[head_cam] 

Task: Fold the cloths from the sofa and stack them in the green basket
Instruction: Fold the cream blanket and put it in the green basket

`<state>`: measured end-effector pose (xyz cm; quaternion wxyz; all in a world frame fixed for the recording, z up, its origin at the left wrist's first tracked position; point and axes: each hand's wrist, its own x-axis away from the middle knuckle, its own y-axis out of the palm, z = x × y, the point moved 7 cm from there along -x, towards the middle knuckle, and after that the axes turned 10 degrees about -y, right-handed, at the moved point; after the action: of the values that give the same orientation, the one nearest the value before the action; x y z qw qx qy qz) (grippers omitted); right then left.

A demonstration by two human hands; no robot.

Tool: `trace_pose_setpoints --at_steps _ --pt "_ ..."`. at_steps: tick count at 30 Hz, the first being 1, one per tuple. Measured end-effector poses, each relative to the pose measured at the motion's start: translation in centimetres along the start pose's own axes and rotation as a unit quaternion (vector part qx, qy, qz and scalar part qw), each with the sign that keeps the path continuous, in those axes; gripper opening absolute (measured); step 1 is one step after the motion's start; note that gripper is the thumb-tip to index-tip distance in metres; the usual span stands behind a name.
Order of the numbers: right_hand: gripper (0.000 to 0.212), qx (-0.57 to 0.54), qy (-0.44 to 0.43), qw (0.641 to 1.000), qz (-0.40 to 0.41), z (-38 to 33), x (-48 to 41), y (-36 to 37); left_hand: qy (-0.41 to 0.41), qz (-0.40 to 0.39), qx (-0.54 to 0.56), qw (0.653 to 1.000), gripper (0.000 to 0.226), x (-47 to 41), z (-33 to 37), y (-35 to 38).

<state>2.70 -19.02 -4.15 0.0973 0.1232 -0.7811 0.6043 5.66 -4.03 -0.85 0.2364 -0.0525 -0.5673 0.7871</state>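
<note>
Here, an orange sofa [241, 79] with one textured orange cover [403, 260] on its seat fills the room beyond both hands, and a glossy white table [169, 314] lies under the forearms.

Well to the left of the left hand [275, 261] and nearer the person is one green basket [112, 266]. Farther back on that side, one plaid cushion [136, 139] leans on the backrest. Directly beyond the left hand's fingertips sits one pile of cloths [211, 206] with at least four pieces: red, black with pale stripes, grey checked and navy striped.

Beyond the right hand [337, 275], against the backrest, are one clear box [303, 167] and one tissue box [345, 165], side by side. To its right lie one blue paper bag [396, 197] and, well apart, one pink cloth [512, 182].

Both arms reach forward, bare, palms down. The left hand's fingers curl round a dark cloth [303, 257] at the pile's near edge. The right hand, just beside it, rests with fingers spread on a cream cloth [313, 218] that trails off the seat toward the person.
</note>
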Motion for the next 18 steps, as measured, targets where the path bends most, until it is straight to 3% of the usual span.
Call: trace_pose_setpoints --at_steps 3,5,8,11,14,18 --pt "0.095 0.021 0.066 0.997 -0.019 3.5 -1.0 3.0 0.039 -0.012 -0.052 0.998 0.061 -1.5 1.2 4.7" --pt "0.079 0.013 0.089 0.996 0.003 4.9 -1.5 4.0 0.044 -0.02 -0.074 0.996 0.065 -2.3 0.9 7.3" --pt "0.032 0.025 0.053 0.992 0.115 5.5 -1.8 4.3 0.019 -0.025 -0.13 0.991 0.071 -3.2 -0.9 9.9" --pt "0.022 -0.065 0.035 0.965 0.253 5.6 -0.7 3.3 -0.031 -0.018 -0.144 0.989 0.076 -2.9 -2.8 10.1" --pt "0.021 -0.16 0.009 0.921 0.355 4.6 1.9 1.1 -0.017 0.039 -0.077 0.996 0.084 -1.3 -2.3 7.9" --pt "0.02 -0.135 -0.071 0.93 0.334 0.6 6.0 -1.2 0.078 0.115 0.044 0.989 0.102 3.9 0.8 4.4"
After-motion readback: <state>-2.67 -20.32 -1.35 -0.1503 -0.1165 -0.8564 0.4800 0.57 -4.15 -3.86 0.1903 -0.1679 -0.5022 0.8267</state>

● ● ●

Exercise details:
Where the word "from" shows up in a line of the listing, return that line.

Exercise result:
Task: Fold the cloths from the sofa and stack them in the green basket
`<state>`: measured end-effector pose (xyz cm; quaternion wxyz; all in a world frame fixed for the recording, z up, its origin at the left wrist's first tracked position; point and axes: each hand's wrist, its own x-axis away from the middle knuckle, its own y-axis out of the palm, z = x × y, the point moved 7 cm from there along -x, towards the middle knuckle, and after that the axes turned 10 degrees about -y, right-handed, at the moved point; after the action: of the values that give the same orientation, the one nearest the value before the action; x y z qw qx qy qz) (grippers omitted); right then left.

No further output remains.